S’adressant au Parlement européen, la présidente de la Commission européenne, Ursula von der Leyen, a déclaré que la situation à la frontière orientale de l’UE n’était “pas une crise migratoire, mais une tentative d’un régime autoritaire pour tenter de déstabiliser ses voisins démocratiques”.

« Ces migrants sont trompés par de terribles fausses promesses. Nous devons lutter contre cela et c’est pourquoi nous souhaitons établir une liste noire pour tous les modes et moyens de transport sur la base de la législation internationale.

Elle a exhorté les députés européens à soutenir les propositions pour s’assurer qu’elles soient approuvées rapidement.

La proposition doit également être approuvée par les ministres de l’UE.

Le ministère de l’Intérieur biélorusse a annoncé que davantage de personnes quitteraient le pays mardi, après le départ de 122 lundi.

Loukachenko a admis dans un récent entretien avec la BBC qu’il était « tout à fait possible » que les troupes de l’État biélorusse aient aidé des personnes à traverser la frontière polonaise, bien qu’il ait nié être responsable de la crise.

Les Syriens, les Afghans et les Irakiens qui ont réussi à traverser la frontière et à atteindre la ville polonaise de Białystok ont ​​déclaré au Guardian qu’ils avaient acheté des forfaits de voyage avec visa auprès d’agences qui semblaient être étroitement lié aux autorités biélorusses.

Depuis le début de la crise, environ 7 500 personnes du Moyen-Orient ont atteint la Lituanie, la Lettonie et Pologne via la Biélorussie, et 8 000 sont arrivés en Allemagne en provenance de Biélorussie via la Pologne, selon des responsables de l’UE.

Le mois dernier, le parlement polonais passer une loi permettant aux gardes-frontières de renvoyer les demandeurs d’asile de l’autre côté de la frontière sans entendre leurs demandes d’asile.

Johannson, un social-démocrate suédois responsable de la politique migratoire de l’UE, a déclaré que la commission avait des “problèmes” avec la loi polonaise. “Nous pensons qu’il y a des éléments de cette loi qui ne sont pas conformes à l’acquis de l’UE”, a-t-elle déclaré.

En vertu des conventions de Genève, les réfugiés ne peuvent pas être pénalisés pour les franchissements illégaux des frontières.

Des personnes coincées dans le no man’s land entre l’UE et la Biélorussie ont parlé d’être poussées entre les deux pays, de se voir refuser l’entrée en Pologne et de retourner en Biélorussie.
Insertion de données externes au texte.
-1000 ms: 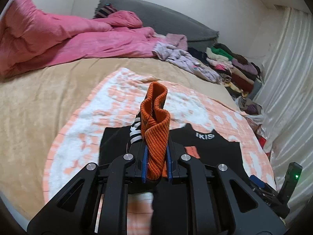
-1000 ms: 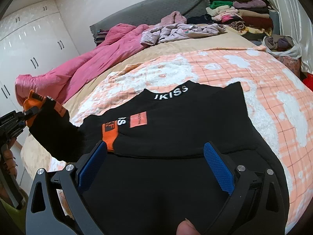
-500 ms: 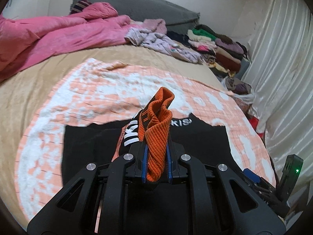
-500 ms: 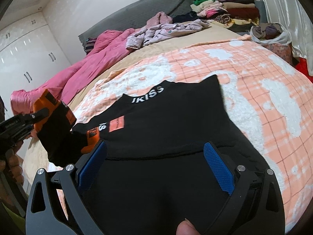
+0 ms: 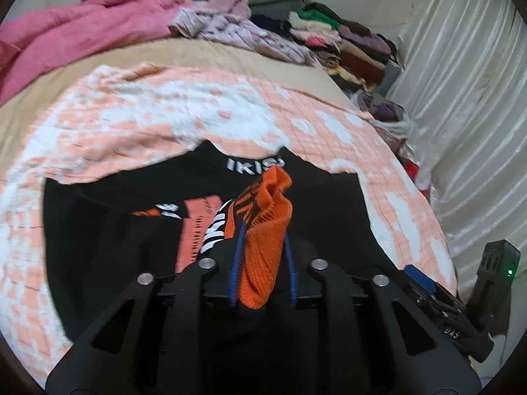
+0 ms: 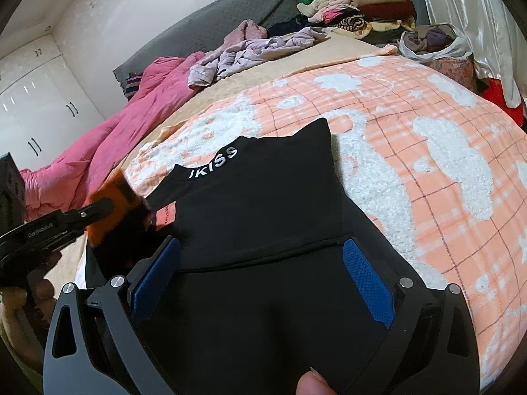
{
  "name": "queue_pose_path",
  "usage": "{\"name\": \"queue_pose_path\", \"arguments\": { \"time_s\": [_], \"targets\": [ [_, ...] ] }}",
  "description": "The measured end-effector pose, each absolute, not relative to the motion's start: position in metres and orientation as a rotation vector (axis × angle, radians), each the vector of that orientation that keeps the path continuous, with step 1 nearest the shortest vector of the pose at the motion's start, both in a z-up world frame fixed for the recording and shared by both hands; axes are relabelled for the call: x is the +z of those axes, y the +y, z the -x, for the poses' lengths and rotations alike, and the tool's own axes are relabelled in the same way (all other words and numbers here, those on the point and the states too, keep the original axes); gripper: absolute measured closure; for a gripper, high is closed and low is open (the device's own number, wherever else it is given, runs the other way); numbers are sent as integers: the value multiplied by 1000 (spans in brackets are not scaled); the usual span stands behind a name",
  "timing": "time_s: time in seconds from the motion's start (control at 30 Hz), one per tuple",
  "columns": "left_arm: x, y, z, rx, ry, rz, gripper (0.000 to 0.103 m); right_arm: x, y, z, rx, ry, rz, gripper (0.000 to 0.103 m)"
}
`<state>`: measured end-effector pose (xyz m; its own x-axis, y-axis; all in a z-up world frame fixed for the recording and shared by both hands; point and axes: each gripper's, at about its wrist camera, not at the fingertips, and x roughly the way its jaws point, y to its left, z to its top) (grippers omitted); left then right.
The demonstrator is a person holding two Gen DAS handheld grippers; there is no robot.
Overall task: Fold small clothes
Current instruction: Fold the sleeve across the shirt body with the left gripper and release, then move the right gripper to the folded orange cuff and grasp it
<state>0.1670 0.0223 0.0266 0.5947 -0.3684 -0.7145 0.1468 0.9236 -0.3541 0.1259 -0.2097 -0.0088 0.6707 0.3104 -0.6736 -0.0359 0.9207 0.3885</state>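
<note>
we see a bed (image 6: pixel 296 65) filling the room, its tan sheet under an orange-and-white plaid blanket (image 6: pixel 444 177) spread across the near part. a grey headboard (image 6: pixel 230 16) leans on the white wall, white wardrobes (image 6: pixel 36 105) stand at the far left, and pale curtains (image 5: pixel 467 98) hang on the right. a pink duvet (image 6: pixel 138 105) lies bunched along the left of the bed, loose lilac clothes (image 6: pixel 257 49) beside it, and a stack of folded clothes (image 6: pixel 362 0) in the far corner. a black top (image 6: pixel 263 204) marked "ikiss" lies flat on the blanket. our left gripper (image 5: pixel 262 256) is clenched on the top's orange cuff (image 5: pixel 266 227), held over the chest. our right gripper (image 6: pixel 262 263) is spread wide, released, its blue pads (image 6: pixel 365 273) over the top's lower half.
</note>
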Motion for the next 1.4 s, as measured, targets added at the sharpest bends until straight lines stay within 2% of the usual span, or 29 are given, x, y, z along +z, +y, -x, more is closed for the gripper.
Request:
{"name": "queue_pose_path", "arguments": {
  "time_s": [0.03, 0.17, 0.4, 0.43, 0.5, 0.57, 0.6, 0.8, 0.87, 0.93, 1.03, 1.27, 1.33, 1.4],
  "targets": [
    [25, 21, -167, -310, 892, 277, 86, -9, -210, -126, 200, 816, -362, 5],
    [24, 23, -164, -330, 895, 303, 65, -9, -210, -126, 204, 820, -362, 5],
    [32, 43, -160, -268, 874, 293, 62, -14, -192, -131, 239, 840, -336, 5],
    [32, 46, -159, -246, 870, 277, 59, -15, -186, -132, 251, 846, -329, 5],
    [34, 51, -156, -189, 852, 229, 45, -17, -175, -135, 271, 859, -308, 5],
    [34, 58, -154, -159, 845, 210, 42, -19, -165, -139, 293, 870, -291, 5],
    [33, 62, -153, -145, 845, 207, 34, -20, -161, -140, 303, 877, -288, 5],
    [34, 85, -143, -82, 825, 219, 20, -28, -128, -160, 384, 932, -260, 6],
    [36, 90, -140, -69, 817, 220, 20, -32, -121, -168, 386, 948, -245, 10],
    [38, 95, -137, -61, 809, 227, 20, -38, -114, -175, 399, 971, -250, 22],
    [40, 98, -134, -66, 799, 242, 20, -49, -108, -180, 387, 1010, -256, 25],
    [38, 103, -129, -53, 790, 236, 20, -62, -103, -183, 362, 1016, -274, 43],
    [35, 105, -128, -52, 796, 245, 20, -62, -100, -183, 375, 1013, -285, 53],
    [33, 109, -127, -48, 799, 255, 20, -62, -98, -182, 377, 1009, -279, 58]
  ]
}}
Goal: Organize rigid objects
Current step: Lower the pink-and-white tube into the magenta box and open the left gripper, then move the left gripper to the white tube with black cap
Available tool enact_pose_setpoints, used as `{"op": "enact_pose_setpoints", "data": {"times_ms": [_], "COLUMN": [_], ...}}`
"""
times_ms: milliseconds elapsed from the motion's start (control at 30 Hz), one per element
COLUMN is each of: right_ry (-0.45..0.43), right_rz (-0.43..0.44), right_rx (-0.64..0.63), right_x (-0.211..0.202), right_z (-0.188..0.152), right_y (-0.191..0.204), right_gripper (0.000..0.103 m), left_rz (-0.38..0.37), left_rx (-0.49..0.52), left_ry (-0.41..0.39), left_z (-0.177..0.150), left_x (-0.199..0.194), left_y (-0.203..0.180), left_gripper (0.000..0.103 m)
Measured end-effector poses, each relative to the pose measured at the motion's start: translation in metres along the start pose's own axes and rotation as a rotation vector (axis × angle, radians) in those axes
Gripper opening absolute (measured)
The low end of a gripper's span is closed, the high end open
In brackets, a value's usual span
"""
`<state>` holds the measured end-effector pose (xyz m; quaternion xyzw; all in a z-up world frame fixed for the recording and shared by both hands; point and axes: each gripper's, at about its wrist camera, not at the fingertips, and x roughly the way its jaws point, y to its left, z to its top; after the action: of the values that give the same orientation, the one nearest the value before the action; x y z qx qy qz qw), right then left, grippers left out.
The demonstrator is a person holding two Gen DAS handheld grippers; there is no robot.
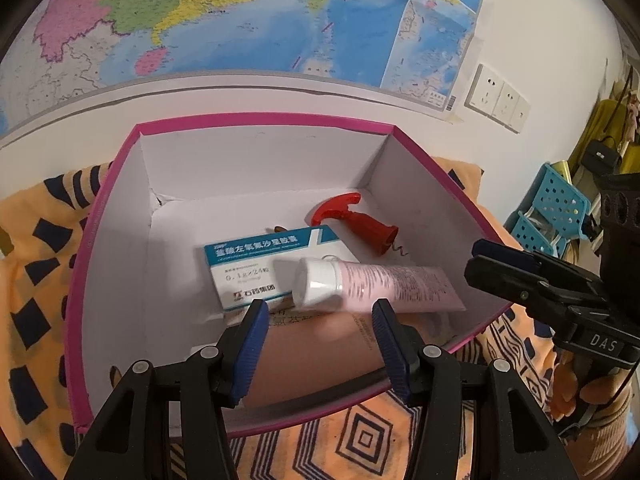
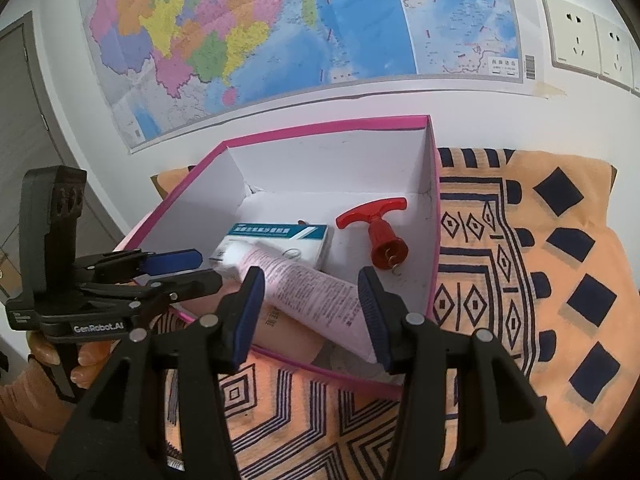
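A pink-rimmed box (image 1: pixel 256 126) (image 2: pixel 328 125) with white inside walls stands on the patterned cloth. In it lie a teal and white medicine carton (image 1: pixel 256 264) (image 2: pixel 276 236), a pink tube with a white cap (image 1: pixel 384 284) (image 2: pixel 304 292), a red corkscrew (image 1: pixel 356 220) (image 2: pixel 380 236) and a tan flat pack (image 1: pixel 312 352) (image 2: pixel 288 336). My left gripper (image 1: pixel 320 344) (image 2: pixel 180 268) is open and empty at the box's near edge. My right gripper (image 2: pixel 312 312) (image 1: pixel 492 256) is open and empty, just above the tube's flat end.
An orange cloth with dark diamonds (image 2: pixel 540 280) (image 1: pixel 36 264) covers the surface. A map (image 2: pixel 280 32) and wall sockets (image 2: pixel 572 36) are on the wall behind. A blue perforated rack (image 1: pixel 552 208) stands far right. A door (image 2: pixel 24 120) is at left.
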<state>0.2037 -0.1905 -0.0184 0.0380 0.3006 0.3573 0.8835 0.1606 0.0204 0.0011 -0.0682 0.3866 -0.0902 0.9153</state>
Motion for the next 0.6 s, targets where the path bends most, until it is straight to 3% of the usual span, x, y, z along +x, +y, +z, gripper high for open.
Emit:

Interrogé sur les nombreux rapports de refoulements, Johansson a déclaré que ce n’était pas la politique de l’UE. «Nous n’autorisons pas les refoulements. Nous n’autoriserons pas les refoulements.

Elle a ajouté : « Nous ne devrions pas légaliser les refoulements, mais il est également important de dire que les États membres sont obligés d’empêcher les entrées non autorisées. Parfois, le débat est un peu noir ou blanc. Nous devons faire les deux. Nous n’avons pas d’entrée gratuite au Union européenne … Nous devons protéger notre frontière extérieure, mais nous devons le faire d’une manière conforme aux valeurs européennes.